Plusieurs filières agricoles présentent des signes de fragilité préoccupants et la France importe 20 % de son alimentation — le double d’il y a 20 ans —, ont alerté Pascale Boyer (LREM, Hautes-Alpes) et Julien Dive (LR, Aisne).

Les deux corapporteurs de la mission d’information sur « l’autonomie alimentaire de la France et au sein de ses territoires » rendaient publiques leurs conclusions ce 8 décembre 2021.

Un fruit sur trois importé

Leur état des lieux met en relief la dépendance de la France pour des produits importés, notamment pour les fruits et légumes (moins d’un fruit sur trois est d’origine française), les protéines végétales (40 % sont importées), la viande (40 % des volailles, 25 % du porc et 56 % des ovins sont importés) ou encore le bio (33 % importés). Et plus de la moitié de la viande consommée en restauration hors domicile (RHD) est importée (75 % pour le poulet standard).

Les députés proposent donc une « stratégie offensive » via des soutiens spécifiques aux filières fragilisées, à l’image du plan « protéines végétales » doté de 120 millions d’euros. Les filières des pommes et des poires, tout comme la volaille, pourraient en bénéficier, souligne Julien Dive.

Pérenniser le dispositif TO-DE

Encore faut-il de la main-d’œuvre pour assurer la production. À ce titre, le rapport préconise de maintenir et de pérenniser le dispositif d’allègement des charges pour les travailleurs occasionnels (TO-DE). Ainsi que d’améliorer les conditions de travail des saisonniers en renforçant le rôle des groupements d’employeurs.

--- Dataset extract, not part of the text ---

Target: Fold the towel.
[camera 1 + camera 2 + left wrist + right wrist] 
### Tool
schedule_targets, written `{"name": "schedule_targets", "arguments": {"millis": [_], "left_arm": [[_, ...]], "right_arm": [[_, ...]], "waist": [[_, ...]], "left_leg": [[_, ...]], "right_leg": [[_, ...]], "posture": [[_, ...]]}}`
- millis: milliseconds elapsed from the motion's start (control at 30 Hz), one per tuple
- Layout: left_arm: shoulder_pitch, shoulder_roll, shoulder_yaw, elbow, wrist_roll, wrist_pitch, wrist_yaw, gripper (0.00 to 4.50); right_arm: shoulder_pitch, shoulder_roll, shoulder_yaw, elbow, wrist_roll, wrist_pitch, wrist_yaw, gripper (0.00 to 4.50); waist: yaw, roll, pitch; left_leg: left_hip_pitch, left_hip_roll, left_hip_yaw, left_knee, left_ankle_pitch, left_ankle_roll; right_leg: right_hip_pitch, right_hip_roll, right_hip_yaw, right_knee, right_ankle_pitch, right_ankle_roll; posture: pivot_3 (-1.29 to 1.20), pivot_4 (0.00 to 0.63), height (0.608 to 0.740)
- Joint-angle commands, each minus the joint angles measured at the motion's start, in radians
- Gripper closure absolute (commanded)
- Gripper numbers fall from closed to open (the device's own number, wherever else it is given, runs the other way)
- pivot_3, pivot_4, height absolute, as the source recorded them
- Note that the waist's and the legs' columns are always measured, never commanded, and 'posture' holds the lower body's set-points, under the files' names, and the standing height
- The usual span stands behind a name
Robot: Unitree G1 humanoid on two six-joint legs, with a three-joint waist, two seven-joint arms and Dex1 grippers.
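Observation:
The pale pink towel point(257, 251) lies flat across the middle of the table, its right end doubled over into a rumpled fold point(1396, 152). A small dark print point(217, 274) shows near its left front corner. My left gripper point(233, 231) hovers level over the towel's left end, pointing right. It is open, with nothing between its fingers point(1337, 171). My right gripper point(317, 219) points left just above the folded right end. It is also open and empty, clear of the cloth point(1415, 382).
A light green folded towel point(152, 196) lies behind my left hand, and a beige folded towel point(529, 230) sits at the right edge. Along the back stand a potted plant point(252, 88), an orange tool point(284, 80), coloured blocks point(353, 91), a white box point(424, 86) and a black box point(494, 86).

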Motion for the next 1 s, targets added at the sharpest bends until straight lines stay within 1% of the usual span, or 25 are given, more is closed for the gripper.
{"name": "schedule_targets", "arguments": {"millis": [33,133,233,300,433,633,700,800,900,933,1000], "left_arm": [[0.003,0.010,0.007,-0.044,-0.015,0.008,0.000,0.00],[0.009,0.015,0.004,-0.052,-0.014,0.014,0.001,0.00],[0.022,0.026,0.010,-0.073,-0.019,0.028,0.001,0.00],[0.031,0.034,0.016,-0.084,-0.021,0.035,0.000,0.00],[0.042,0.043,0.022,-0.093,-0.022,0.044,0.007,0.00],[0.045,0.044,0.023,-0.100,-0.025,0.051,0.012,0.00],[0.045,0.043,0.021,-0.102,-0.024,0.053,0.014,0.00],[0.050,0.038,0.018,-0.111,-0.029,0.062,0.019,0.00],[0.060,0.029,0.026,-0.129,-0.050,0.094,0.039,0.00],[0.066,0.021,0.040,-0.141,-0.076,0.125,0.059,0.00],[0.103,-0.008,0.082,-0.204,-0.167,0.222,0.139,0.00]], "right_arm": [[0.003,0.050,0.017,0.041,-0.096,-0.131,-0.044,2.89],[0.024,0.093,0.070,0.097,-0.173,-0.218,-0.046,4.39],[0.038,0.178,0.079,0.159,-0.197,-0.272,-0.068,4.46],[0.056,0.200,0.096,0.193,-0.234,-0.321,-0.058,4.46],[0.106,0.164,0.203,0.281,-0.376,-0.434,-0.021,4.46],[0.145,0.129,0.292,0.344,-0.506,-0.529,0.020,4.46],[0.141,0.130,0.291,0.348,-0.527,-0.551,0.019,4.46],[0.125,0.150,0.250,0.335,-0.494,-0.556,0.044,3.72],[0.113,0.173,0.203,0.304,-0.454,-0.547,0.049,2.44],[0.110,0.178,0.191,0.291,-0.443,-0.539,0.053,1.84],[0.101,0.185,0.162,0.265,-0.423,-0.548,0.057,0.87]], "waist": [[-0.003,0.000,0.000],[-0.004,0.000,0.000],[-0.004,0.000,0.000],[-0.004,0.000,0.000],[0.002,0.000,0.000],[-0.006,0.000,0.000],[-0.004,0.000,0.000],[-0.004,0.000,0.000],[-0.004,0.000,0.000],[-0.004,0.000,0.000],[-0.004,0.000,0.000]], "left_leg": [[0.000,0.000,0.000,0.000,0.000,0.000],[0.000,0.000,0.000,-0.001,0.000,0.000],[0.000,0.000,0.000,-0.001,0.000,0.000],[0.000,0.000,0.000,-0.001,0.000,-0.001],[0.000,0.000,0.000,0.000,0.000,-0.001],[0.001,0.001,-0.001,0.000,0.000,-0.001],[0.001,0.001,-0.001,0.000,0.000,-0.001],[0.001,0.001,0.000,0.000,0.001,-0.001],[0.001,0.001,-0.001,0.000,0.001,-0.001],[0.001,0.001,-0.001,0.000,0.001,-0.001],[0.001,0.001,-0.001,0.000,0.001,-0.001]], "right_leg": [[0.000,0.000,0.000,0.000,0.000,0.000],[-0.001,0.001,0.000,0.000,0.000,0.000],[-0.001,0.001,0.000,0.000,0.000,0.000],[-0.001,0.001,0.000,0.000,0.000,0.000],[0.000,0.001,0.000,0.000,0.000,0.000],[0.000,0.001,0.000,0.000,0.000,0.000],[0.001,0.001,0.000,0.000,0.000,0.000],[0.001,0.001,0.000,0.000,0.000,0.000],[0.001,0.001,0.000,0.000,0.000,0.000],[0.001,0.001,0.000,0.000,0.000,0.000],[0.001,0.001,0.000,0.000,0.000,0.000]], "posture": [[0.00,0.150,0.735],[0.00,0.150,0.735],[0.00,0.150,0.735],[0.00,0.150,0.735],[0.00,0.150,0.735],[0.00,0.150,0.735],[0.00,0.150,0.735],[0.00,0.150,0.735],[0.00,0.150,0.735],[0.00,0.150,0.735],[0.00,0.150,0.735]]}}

Quant aux produits importés, ils doivent respecter les standards français, recommande le rapport, qui propose une négociation systématique de clauses miroirs dans les accords commerciaux. Les auteurs insistent d’ailleurs sur l’importance de signaler aux consommateurs l’origine géographique des produits, sur les étals comme en restauration collective.

Enfin, les auteurs veulent faire évoluer le cadre juridique européen pour permettre le développement des NBT (nouvelles techniques de sélection variétale). Leurs 20 propositions pourraient venir alimenter les travaux du Parlement, espèrent les deux députés.